WORK REQUEST: Word for word, restate the lines of the data from the first through the one containing "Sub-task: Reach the", and nothing else.
EXCERPTED RECORDS START
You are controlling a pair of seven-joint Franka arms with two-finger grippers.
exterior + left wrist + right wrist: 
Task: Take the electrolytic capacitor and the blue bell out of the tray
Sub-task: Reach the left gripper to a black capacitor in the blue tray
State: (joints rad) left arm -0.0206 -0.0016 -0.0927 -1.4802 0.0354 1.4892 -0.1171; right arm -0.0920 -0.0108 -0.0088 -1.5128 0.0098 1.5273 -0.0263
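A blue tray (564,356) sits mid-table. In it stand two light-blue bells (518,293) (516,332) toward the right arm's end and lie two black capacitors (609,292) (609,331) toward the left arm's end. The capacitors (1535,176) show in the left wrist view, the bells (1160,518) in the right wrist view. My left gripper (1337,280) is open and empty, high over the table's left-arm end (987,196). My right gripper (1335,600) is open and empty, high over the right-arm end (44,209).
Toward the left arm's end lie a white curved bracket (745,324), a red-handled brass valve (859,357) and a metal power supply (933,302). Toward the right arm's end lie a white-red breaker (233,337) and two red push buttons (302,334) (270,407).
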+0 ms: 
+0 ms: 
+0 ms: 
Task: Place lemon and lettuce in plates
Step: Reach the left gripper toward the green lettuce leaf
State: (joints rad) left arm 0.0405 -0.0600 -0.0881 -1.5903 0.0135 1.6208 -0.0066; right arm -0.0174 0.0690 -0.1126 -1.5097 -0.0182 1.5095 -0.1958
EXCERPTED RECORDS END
REPLY:
You are controlling a pair of seven-joint Franka arms with two-finger grippers.
exterior + left wrist + right wrist: 
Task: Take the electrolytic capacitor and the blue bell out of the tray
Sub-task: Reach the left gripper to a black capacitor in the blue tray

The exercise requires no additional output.